Latest posts by Tim (see all)

15 Replies to “Getting the Most Out of Image Search, More Links & More Traffic”

  1. Hey Tim,

    Great article. I think images are often overlooked in link building. I mean, I have used public domain images from Wikipedia in blog articles in the past, and based on the way I optimized the image and the article I ended up getting links just because my version of that image showed up instead of the original. It takes 3 minutes to optimize the images and the visibility pays off.

    Anyway thanks for the article and the case studies, definitely got me thinking…


  2. Good post once again.What about the bounce rate? I guess most of the people who use image search often just use the image and don’t browse the website.

  3. Congratulations on your article, I think also, the image search for my site is now a great source of visits.

    what you think about creating a page or category, with a series of images up to date?

    for example:

    the best images of low cost technologies of 2011?


    the most influential people of the month?

  4. Hi Tim,

    Quick question… what is your method for finding images that are not copyrighted? Does it matter in your opinion? I’ve always been hesitant about just using google images to get new images for my sites. I would love to hear your opinion + and yes I agree that image search has huge potential!

  5. Hi Robyn,

    To be fair I was probably one of those who ignored it, sure I always added an optimised alt attribute, but by developing a strategy you can milk images for thousands of new visits.

  6. Hi Shumail,

    The bounce rates are a little higher but only marginally, I think around 60% in the example image in the post. We tend to find that people search the site to find more images, however this depends on the subject.

  7. I think it’s a great idea, just be specific in terms of how you optimise them, too many people go too broad and fail to get any results.

    e.g. most influential people = include their full name, where the image is, what are they doing etc….

  8. Hi Aaron,

    Obviously the best way is to create your own images, however we have used Flickr quite a lot in the past and added a link underneath, however we regularly photo shop images or merge them together in order to tie multiple stories together. Copyright is tricky, all I’d say is do what you can to make the images unique and referencing doesn’t always mean no rankings.

  9. Hi Tim
    Thanks for yet another Great post.

    1. Have you ever gone for a buyer keyword with image search?
    2. Does the traffic coming from image results convert for you?

    Personally i think it can be quite nice in terms of getting your visitor stats up but not very sure about how benificial they can be from adsense, ecommrce perspective.
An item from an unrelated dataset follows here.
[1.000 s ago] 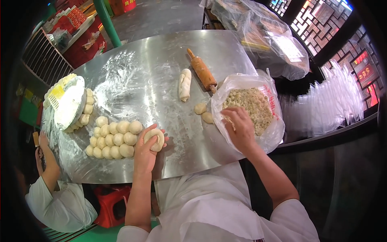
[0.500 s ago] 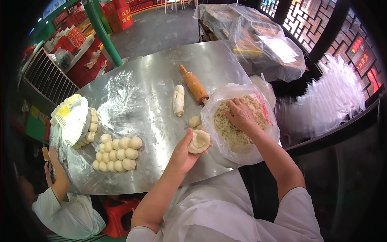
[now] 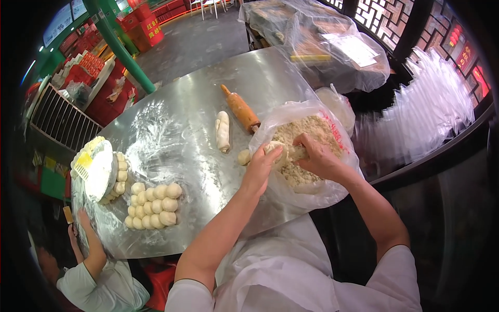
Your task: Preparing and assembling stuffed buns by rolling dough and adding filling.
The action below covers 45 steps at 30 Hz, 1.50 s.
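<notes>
Pale, round dough piece: held, partly covered, over left side of translucent white plastic bag. Bag mouth wide open, rim crumpled. Beige, crumbly filling: loose, inside bag.

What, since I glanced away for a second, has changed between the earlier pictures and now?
The left hand carried its dough piece rightward, from beside the dough balls to the bag of crumbly mixture. The right hand dipped into the mixture and now pinches a clump beside the dough piece. The rolling pin, dough roll and dough balls stayed put.
</notes>
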Tool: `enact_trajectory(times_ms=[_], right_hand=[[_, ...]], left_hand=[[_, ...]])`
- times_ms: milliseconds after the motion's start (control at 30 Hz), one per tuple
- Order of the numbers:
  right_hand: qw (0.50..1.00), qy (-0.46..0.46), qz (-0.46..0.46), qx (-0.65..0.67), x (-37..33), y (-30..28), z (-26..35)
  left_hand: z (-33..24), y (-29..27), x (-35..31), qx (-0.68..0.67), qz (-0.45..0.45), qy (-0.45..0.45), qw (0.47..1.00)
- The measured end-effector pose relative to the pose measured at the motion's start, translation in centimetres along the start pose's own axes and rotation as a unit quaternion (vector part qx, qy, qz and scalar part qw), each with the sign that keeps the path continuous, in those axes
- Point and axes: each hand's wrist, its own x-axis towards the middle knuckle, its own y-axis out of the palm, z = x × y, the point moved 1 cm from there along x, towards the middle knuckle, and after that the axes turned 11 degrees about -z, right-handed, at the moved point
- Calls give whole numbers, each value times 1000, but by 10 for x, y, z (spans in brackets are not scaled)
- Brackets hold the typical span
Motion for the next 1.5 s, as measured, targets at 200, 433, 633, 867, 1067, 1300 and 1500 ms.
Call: enact_trajectory(times_ms=[200,433,633,867,1067,1300,1500], right_hand=[[993,-83,-36,78,-6,9,-7],[991,-69,-102,48,-10,19,-2],[996,-29,-13,-82,-13,7,-40],[995,-87,-57,-4,-28,20,-17],[983,-116,-103,96,-17,22,1],[949,38,-98,297,-18,21,-2],[962,80,-19,261,-18,7,17]], left_hand=[[9,23,2,158,35,43,986],[18,17,11,191,6,128,973],[11,6,8,-10,30,15,999],[-5,35,-10,-193,45,-133,971],[13,29,-3,-13,86,-15,996],[5,34,-14,-99,163,-108,976],[12,29,-13,65,105,-44,991]])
  10. I use original photos I make and Flickrs CC, too, with link at the end of post. But don’t you think Google will not consider photo as original if you have link to Flickr on same page, no matter if you change dimensions and other you can in Photoshop? I didn’t track stats for that but that’s something I question myself from time to time.

  11. Hi Ishan,

    I guess it depends on the industry, certainly conversion rate I have experienced are far less than normal search, however image traffic is so easy to optimise for and therefore even with lower conversion rates it’s worth the effort.
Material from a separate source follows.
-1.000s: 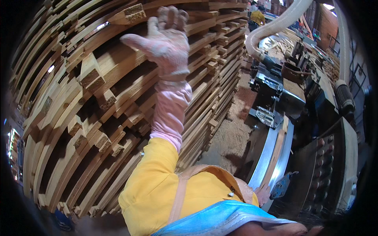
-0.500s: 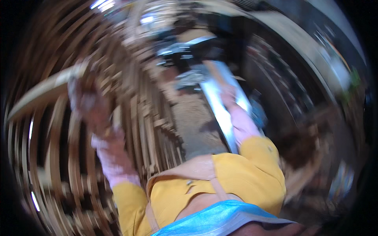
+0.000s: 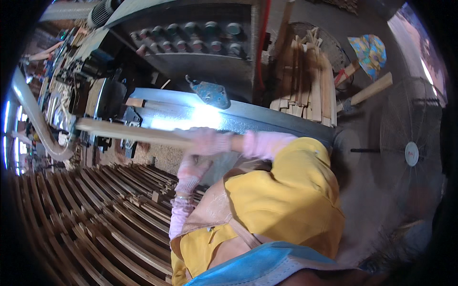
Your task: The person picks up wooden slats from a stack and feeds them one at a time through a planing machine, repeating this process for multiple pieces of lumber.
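Observation:
A long pale wooden strip (image 3: 138,135) reaches from the machine (image 3: 98,97) at the left to my gloved right hand (image 3: 207,140). That hand is closed around the strip's near end, above the edge of the shiny metal table (image 3: 164,102). My left hand (image 3: 192,170), in a pinkish-white glove, is just below and beside the right one. Its fingers look extended toward the right, close under the strip's end; whether they touch the wood is hard to make out. On the table lies a blue patterned object (image 3: 210,94).
Rows of stacked wooden strips (image 3: 109,209) fill the lower left. A panel with several round buttons (image 3: 191,38) stands beyond the table. More cut wood (image 3: 305,81) is piled at the far right, near a large fan (image 3: 410,128). A pale hose (image 3: 36,114) curves at the left.
My view has swung toward the table and machine. My left hand has left the stack, where it gripped a curved wooden strip, and come near my right hand, which now holds a strip.

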Demonstrator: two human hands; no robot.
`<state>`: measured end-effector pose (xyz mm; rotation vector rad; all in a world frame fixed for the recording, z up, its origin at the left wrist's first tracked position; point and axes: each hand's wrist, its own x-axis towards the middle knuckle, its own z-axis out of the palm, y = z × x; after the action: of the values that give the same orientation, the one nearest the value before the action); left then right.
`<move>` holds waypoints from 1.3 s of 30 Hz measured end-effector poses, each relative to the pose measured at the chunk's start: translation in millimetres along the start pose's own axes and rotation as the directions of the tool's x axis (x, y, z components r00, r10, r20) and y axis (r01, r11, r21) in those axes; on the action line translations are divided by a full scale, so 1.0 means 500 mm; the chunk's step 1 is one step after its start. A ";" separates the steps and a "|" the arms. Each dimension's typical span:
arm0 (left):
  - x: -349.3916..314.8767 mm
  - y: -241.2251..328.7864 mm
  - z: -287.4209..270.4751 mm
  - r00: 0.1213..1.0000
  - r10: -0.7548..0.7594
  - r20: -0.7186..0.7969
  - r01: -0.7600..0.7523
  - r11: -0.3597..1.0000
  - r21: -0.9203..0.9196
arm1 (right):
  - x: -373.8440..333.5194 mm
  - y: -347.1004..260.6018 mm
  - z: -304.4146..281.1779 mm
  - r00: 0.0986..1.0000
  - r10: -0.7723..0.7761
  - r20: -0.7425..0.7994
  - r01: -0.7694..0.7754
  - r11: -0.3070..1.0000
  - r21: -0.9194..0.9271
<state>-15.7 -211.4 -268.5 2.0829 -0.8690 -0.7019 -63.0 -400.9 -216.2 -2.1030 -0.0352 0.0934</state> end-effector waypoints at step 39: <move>-0.428 0.353 -0.716 0.050 0.739 -0.672 0.790 0.382 0.479 | 0.241 0.208 0.064 0.926 -0.345 -0.156 0.115 0.649 -0.752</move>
<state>43.6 21.7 115.3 2.5590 -0.0878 1.9859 52.9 -418.8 -328.5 -2.8862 -0.2015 -0.4703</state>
    You have to be smart about your targets, as I mentioned in the post I worked with a fashion retailer and we would post images of celebrities wearing their cloths or something similar, the conversion rates on the back of this were pretty good. In terms of adsense I would imagine it is pretty difficult, however the low barrier to entry makes it worth it in my opinion.
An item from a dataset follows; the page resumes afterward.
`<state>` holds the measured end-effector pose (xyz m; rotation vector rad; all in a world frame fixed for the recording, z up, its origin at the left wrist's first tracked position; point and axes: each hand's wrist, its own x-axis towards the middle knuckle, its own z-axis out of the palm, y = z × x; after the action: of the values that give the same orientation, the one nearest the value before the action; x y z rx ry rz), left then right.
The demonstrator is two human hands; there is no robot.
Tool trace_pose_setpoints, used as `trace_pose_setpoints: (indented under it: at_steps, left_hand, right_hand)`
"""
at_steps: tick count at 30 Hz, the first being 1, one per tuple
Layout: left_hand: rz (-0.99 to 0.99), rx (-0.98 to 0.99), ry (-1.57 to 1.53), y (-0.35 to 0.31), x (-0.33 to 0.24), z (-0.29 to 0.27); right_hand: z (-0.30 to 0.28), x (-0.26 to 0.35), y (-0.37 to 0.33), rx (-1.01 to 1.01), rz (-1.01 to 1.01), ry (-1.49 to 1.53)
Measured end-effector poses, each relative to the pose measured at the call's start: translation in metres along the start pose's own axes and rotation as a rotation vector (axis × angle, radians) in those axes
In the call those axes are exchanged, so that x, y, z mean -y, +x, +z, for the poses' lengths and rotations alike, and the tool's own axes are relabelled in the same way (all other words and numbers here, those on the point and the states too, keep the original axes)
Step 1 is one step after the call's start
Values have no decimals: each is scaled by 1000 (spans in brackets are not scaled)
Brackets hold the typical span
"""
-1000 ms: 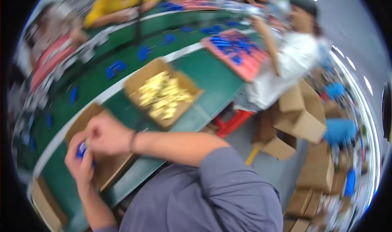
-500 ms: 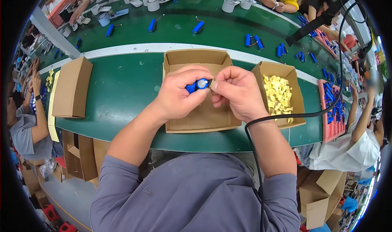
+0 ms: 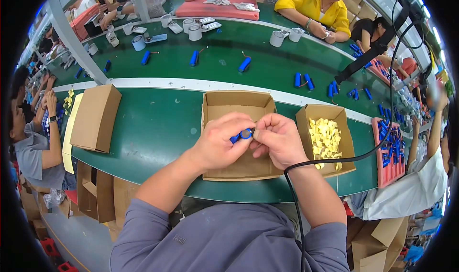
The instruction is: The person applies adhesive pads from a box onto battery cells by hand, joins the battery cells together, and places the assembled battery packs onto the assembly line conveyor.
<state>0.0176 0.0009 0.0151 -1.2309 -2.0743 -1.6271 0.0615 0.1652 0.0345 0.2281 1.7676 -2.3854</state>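
Observation:
My left hand (image 3: pixel 221 140) is closed round a blue battery pack (image 3: pixel 245 133) of what look like two cylindrical cells. One round grey cell end faces up between my thumb and fingers. My right hand (image 3: pixel 279 139) pinches at the edge of that cell end, thumb against forefinger; whatever is in the pinch is too small and hidden to name. Both hands are above an open shallow cardboard box (image 3: pixel 239 172), whose visible inside is bare cardboard.
Right of it stands a cardboard box (image 3: pixel 350 143) of yellow paper-like pieces (image 3: pixel 325 143). A black cable (image 3: pixel 356 158) crosses my right wrist. A pink tray (image 3: pixel 391 170) of blue batteries lies far right, a brown carton (image 3: pixel 95 119) left. Beyond the white rail (image 3: pixel 167 83), batteries and white cups rest on the green surface.
The whole view has shifted, so the bench sits lower in the picture. The cell end, which had a pale shiny patch, now looks plain grey. Both hands keep their hold.

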Motion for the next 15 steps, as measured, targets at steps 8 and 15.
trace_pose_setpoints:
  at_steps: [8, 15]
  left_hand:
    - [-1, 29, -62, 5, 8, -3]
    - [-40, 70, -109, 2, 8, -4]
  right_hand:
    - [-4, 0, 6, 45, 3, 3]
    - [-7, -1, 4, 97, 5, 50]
  12. I think Flickr links can dilute the ability to rank, however that’s not to say it can’t be done. I think the key to ranking with an image that is similar to that else where is freshness, this plays a major role in rankings.

    Of course you would ideally source unique images when possible.

  13. Greats inspirations Tim. I found my little blog with image search traffic was hard to get conversion sale. 1000 impression per day, 10% CTR but no conversion. How about that?

  14. Yeah, I can imagine conversions are difficult, as there is a different intention behind image search. However, if you’re selling ad space it’s brilliant for bumping up the traffic figures.